Excerpts from a dataset
──────

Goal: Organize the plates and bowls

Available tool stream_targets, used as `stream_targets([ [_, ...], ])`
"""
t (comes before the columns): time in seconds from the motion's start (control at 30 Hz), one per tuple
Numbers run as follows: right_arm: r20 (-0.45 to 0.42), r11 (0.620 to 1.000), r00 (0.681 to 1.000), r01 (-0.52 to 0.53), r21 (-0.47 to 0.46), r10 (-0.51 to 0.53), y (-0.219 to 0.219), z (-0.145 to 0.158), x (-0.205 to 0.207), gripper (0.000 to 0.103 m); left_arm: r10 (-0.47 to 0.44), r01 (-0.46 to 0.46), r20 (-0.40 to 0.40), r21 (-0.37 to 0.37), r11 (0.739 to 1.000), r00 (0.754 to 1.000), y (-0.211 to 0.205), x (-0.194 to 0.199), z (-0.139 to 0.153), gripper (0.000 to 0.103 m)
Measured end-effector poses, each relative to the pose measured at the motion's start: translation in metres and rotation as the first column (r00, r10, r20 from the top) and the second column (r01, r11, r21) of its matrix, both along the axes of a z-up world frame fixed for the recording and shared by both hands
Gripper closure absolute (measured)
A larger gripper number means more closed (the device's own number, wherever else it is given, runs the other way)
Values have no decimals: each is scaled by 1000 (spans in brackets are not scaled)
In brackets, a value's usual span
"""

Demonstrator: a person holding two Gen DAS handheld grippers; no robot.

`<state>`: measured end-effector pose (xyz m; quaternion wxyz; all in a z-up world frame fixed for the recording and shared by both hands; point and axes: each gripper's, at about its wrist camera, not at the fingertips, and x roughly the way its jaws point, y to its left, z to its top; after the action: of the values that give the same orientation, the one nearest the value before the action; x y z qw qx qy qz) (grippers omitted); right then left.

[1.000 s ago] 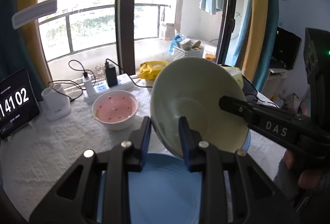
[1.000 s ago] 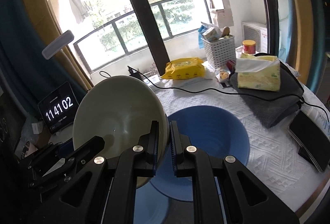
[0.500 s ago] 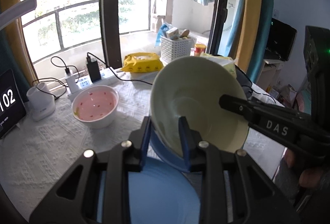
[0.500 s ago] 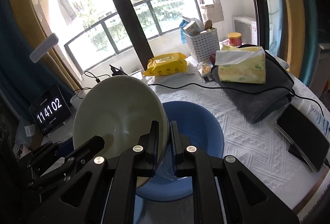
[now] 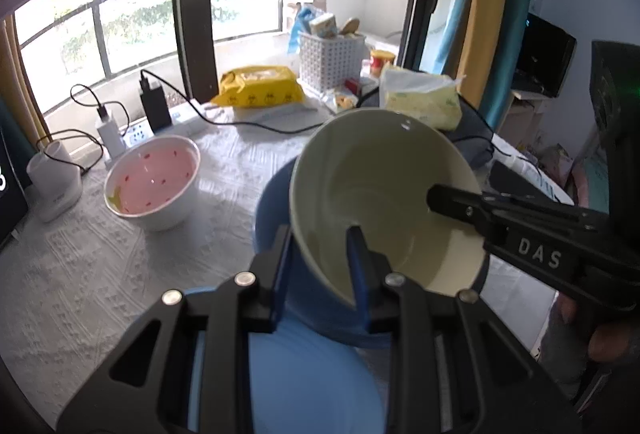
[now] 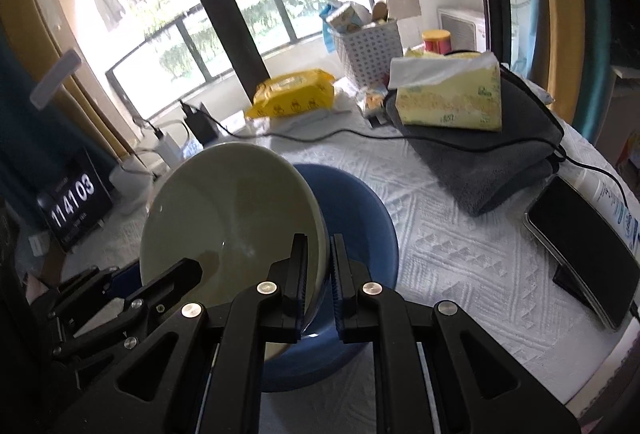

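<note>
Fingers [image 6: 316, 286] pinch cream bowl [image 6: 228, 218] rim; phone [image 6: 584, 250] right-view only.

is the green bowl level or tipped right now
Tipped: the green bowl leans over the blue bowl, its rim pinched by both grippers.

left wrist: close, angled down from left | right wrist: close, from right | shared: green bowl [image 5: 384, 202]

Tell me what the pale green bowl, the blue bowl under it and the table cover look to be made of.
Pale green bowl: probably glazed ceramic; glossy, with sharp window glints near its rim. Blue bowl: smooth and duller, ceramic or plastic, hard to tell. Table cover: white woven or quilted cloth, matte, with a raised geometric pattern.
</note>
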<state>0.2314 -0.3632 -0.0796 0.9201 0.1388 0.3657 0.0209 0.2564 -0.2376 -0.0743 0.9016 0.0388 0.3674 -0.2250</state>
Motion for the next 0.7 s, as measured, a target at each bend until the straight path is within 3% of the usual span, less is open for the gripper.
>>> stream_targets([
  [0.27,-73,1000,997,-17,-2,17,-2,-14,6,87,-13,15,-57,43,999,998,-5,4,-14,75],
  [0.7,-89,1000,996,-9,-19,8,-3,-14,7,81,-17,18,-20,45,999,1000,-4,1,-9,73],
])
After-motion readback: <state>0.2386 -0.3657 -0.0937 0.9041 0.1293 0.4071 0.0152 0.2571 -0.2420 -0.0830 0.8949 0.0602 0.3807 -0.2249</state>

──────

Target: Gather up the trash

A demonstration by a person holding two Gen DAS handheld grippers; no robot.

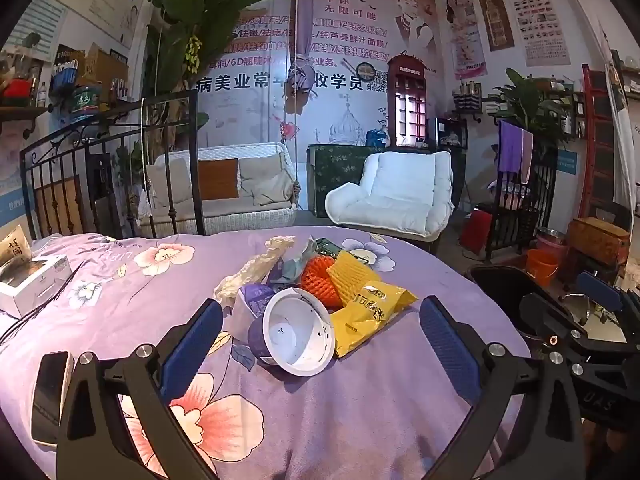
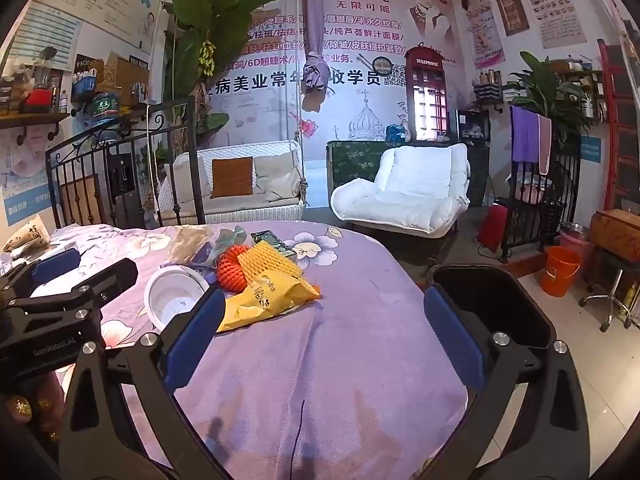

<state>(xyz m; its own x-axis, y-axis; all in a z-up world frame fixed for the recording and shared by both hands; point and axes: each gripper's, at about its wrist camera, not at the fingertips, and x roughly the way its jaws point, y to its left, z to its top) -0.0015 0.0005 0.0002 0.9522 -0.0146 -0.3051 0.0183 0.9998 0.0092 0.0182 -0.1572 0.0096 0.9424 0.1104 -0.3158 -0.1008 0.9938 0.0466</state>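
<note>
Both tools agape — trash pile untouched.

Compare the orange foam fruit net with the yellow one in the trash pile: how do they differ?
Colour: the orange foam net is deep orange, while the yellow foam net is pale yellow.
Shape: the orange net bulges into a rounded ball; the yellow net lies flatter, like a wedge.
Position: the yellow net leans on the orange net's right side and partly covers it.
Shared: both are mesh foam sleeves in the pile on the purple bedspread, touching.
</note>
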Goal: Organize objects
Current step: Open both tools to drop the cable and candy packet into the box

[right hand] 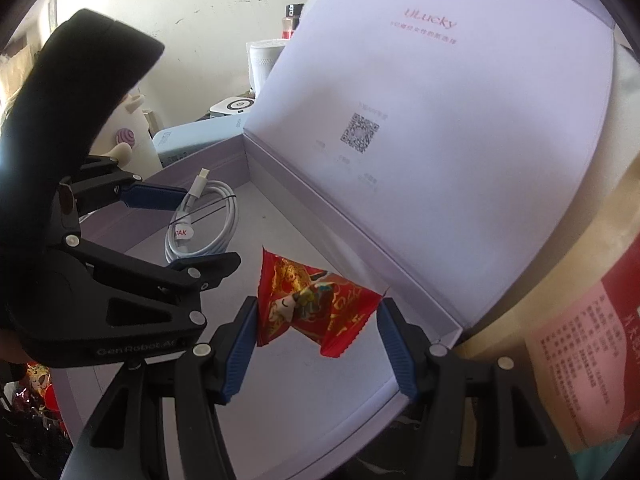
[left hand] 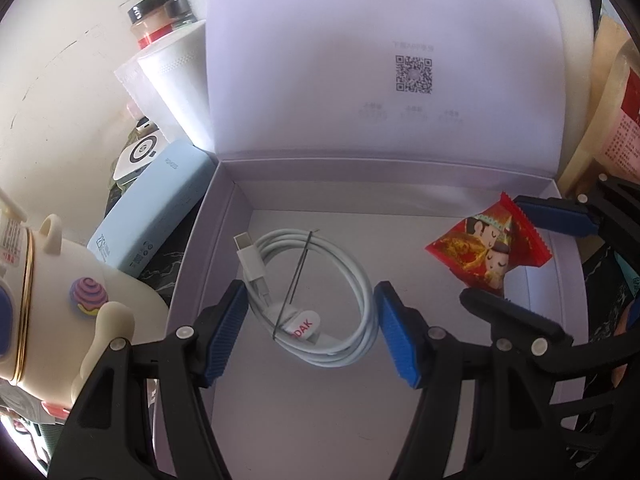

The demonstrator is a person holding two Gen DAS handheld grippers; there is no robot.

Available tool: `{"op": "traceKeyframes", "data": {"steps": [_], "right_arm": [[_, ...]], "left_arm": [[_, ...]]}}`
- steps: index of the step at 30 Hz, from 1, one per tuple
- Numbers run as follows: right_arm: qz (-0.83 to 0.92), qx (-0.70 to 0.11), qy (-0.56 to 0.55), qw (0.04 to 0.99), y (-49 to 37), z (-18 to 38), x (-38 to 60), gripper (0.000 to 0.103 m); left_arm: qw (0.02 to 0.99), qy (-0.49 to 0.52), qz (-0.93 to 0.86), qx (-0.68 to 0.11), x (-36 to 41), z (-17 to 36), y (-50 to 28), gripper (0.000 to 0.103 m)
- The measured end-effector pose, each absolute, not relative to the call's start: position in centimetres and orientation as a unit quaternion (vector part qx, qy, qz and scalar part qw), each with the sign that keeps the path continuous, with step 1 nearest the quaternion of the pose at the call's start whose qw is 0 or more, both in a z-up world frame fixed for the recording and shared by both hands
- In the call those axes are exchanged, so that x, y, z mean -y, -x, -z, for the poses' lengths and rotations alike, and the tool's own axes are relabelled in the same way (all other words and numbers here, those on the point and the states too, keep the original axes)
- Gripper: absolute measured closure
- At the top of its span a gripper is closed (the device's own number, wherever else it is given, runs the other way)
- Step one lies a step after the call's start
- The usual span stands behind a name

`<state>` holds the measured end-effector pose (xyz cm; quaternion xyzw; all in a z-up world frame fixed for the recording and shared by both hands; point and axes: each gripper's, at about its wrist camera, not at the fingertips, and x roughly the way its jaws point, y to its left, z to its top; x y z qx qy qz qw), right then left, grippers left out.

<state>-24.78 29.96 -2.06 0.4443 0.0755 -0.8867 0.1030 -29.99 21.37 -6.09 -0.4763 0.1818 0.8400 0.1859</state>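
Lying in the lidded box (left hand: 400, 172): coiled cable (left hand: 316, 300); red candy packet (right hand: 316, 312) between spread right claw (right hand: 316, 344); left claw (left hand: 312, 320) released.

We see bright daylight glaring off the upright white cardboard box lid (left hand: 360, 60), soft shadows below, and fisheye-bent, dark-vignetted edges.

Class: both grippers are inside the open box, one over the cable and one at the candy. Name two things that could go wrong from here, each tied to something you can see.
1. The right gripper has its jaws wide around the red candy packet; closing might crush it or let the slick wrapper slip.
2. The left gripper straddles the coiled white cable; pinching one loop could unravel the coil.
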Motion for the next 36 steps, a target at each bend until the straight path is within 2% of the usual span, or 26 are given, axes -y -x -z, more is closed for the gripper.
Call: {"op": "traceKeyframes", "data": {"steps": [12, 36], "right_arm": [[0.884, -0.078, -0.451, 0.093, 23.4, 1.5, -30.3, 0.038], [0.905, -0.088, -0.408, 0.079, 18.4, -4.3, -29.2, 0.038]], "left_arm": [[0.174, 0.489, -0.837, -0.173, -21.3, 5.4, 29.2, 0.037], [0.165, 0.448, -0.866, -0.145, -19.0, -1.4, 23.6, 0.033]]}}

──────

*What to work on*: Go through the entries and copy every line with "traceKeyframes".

*Output of the task*:
Available tool: `{"op": "traceKeyframes", "data": {"steps": [_], "right_arm": [[_, ...]], "left_arm": [[_, ...]]}}`
Call: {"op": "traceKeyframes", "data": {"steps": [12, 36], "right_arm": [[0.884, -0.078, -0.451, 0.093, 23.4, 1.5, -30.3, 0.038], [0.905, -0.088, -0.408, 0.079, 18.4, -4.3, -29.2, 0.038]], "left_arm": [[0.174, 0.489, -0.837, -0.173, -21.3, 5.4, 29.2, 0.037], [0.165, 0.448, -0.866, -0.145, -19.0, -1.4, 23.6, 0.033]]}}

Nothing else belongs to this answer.